I did this by marking puppeteer
as external. See docs here.
Since npm i
downloads a compatible version of chromium to the node_modules folder, once I preserved this import, it was able to find Chromium in the node_modules folder.
My build file looks like:
require("esbuild").buildSync({
entryPoints: ["src/index.ts"],
outdir: "build",
bundle: true,
platform: "node",
target: "node16",
external: ["puppeteer"],
});
And I run it with node prod-build.js
.
Now in my code, I can just call launch!const browser = await puppeteer.launch()

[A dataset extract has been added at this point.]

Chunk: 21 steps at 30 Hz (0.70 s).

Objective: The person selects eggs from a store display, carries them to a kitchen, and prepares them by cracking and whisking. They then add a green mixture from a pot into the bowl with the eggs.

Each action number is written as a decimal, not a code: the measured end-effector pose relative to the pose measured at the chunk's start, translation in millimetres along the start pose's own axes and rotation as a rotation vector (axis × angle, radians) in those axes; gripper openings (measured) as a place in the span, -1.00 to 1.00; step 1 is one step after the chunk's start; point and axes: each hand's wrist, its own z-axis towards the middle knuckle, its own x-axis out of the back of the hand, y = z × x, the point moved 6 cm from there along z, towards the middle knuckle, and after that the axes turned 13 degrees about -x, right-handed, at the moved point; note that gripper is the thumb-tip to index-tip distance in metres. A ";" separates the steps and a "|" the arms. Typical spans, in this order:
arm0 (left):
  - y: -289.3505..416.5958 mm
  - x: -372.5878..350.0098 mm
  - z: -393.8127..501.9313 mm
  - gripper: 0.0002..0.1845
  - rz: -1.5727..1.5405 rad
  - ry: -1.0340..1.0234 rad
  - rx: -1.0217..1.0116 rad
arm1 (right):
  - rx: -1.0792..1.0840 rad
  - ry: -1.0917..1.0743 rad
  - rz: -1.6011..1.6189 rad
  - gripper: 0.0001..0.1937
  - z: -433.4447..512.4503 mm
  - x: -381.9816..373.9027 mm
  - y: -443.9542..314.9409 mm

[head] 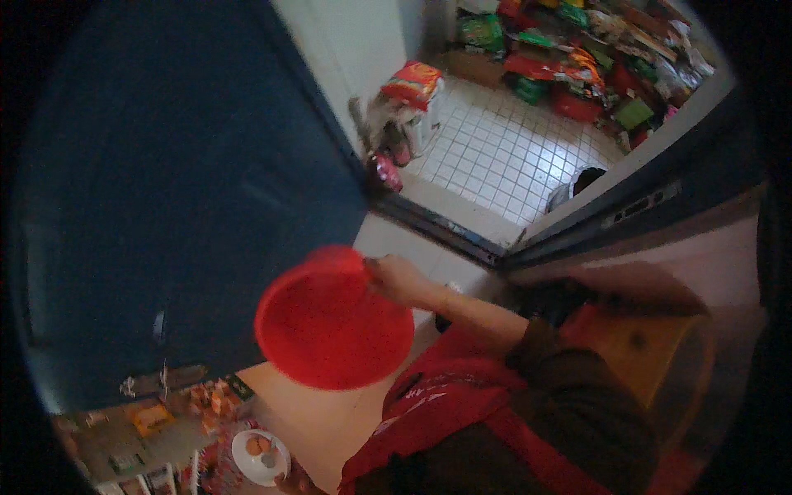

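My right hand (399, 279) grips the rim of a red plastic basin (334, 328). The basin is tilted so that its inside faces me, and only red plastic shows in it. At the bottom edge, fingers of my left hand (289, 484) hold the rim of a white bowl (242, 465). In that bowl lie round orange-brown things (257, 444), perhaps eggs, and a greyish piece (268, 460). Most of the left hand is cut off by the frame. A red apron (445, 396) covers my front.
A dark blue door (185, 185) stands open at left. Past the threshold (439, 229) is a white tiled floor (495, 142), with a stool (426, 127) under a red packet (413, 83), a heap of packages (575, 68) and a bucket (560, 197). Blurred clutter (154, 421) lies lower left.
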 end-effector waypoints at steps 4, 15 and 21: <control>-65.0 -143.2 42.4 -0.21 0.340 -0.364 -0.099 | -0.216 0.265 0.022 -0.75 49.4 139.9 101.3; -319.6 -502.0 108.5 -0.25 0.002 -0.447 0.421 | -0.695 0.975 0.376 -0.57 22.6 384.8 334.2; -479.1 -722.0 128.8 -0.15 -0.025 -0.663 0.674 | -0.905 1.281 0.315 -0.57 -3.4 443.9 446.7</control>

I had the same problem. I checked my env variables, and even though PUPPETEER_SKIP_CHROMIUM_DOWNLOAD was set to false, it was still not working. After I removed the variable (unset PUPPETEER_SKIP_CHROMIUM_DOWNLOAD for mac), it worked.
related dependancies:
"dependencies": {
"chrome-aws-lambda": "^10.0.0",
"puppeteer-core": "^10.0.0",
},
"devDependencies": {
"puppeteer": "^10.0.0",
}
Launching Chromium:
import chromium from "chrome-aws-lambda";
const browser = await chromium.puppeteer.launch({
executablePath: await chromium.executablePath,
});
if you are testing locally, make sure you have puppeteer installed as dev dependencies. specifically
npm install puppeteer --save-dev
https://github.com/alixaxel/chrome-aws-lambda/wiki/HOWTO:-Local-Development#workaround
this approach allows us to rely on puppeteer for local development and puppeteer-core for production deployments.
Fixed it by running this command to install chromium manually.